**Assignment:** Everything from the opening line of the listing below to the line that has "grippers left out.", inclusive, should be returned exactly, except the pictures.

**Data provided:**
--- START ---

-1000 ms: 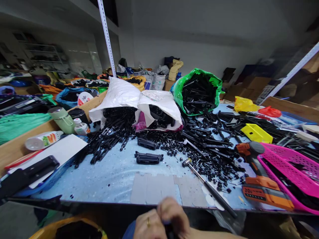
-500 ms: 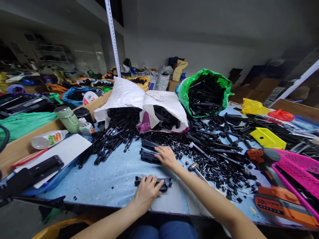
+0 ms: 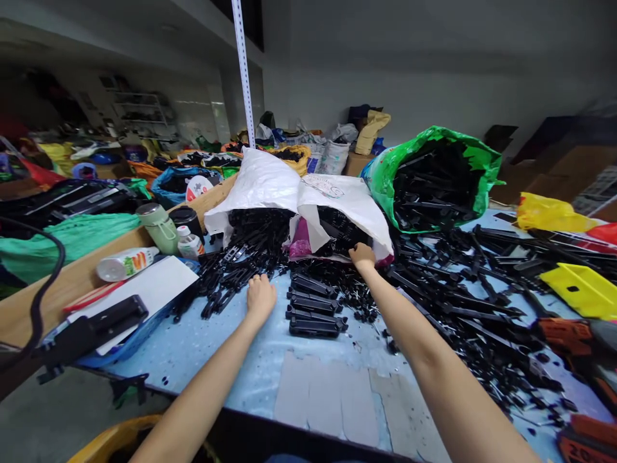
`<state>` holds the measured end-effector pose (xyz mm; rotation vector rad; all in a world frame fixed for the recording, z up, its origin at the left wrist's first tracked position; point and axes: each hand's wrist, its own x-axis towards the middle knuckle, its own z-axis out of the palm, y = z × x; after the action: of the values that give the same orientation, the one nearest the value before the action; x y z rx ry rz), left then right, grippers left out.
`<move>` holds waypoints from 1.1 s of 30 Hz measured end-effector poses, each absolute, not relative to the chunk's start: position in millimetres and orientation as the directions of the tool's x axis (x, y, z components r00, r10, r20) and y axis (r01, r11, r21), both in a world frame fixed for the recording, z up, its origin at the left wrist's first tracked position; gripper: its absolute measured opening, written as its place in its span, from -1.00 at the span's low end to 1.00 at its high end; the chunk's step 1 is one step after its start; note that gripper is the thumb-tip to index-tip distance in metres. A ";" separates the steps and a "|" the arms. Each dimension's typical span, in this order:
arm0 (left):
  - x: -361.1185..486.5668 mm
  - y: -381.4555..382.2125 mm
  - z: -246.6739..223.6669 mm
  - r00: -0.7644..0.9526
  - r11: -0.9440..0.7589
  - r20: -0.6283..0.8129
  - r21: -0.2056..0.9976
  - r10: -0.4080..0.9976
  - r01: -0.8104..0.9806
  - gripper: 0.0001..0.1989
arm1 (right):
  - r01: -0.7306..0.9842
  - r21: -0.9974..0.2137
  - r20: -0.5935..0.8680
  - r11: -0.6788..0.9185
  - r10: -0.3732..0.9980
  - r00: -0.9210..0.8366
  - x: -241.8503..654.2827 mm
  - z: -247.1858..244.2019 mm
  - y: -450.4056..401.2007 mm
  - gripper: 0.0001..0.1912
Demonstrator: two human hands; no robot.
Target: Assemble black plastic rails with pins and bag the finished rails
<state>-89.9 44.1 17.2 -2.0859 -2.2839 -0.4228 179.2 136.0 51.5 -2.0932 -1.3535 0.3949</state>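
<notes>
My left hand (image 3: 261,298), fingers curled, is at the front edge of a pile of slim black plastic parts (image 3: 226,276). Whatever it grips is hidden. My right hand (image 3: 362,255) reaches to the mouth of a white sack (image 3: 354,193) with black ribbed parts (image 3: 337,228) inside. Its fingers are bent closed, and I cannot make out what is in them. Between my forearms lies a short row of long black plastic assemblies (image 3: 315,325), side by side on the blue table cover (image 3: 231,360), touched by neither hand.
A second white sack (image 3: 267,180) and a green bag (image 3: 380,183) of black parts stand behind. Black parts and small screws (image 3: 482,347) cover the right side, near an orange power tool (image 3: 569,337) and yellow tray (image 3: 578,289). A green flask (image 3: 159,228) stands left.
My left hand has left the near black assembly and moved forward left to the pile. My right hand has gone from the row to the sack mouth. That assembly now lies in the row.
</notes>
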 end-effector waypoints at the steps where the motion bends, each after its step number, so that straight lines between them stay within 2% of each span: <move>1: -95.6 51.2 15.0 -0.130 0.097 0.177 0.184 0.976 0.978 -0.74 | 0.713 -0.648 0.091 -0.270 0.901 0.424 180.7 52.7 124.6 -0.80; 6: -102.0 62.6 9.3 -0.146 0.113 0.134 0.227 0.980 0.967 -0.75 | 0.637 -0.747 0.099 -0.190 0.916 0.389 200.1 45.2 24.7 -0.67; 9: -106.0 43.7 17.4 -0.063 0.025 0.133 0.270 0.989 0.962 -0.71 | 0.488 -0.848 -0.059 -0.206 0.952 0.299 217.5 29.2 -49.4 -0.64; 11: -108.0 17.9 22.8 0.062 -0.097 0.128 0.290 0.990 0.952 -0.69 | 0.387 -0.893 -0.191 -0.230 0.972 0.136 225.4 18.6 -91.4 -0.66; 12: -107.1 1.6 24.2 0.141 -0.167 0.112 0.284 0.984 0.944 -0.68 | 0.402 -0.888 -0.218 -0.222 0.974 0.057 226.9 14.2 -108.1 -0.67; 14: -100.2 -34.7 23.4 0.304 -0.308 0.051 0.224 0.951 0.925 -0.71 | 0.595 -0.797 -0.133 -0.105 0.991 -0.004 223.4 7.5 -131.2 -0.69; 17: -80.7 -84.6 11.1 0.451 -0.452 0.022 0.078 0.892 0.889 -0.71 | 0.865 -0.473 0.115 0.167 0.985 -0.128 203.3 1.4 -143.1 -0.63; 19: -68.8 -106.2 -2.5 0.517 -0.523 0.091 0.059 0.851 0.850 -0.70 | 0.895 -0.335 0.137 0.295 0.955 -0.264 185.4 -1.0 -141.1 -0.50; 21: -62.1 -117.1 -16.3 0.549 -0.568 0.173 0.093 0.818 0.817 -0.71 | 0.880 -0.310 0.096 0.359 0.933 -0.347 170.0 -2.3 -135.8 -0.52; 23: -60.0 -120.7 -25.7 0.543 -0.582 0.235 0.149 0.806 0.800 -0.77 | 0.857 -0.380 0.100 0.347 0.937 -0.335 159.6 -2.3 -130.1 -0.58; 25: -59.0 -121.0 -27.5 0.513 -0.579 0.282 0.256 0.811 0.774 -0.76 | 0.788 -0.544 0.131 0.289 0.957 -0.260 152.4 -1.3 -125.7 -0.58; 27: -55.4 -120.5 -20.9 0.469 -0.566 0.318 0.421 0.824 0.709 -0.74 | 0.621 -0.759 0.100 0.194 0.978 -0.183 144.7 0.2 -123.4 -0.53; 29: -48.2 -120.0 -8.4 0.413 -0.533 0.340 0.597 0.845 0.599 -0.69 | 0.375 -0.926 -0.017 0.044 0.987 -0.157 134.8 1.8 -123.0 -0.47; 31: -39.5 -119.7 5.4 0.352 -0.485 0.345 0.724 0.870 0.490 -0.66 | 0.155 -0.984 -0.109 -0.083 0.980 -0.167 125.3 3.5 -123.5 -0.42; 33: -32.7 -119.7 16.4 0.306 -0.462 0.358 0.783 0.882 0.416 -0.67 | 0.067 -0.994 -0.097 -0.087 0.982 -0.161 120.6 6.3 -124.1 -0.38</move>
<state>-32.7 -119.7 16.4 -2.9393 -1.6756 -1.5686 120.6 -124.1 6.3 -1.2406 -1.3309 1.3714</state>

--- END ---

**Answer to this task:**
-1000 ms: 
-500 ms: 
+0 ms: 
`<state>` holds the measured end-effector pose (xyz mm; rotation vector rad; all in a world frame fixed for the recording, z up, its origin at the left wrist's first tracked position; point and axes: each hand's wrist, its own x-axis towards the middle knuckle, its own z-axis out of the palm, y = z × x; after the action: of the values that give the same orientation, the one nearest the value before the action; x y z rx ry rz), left then right, grippers left out.

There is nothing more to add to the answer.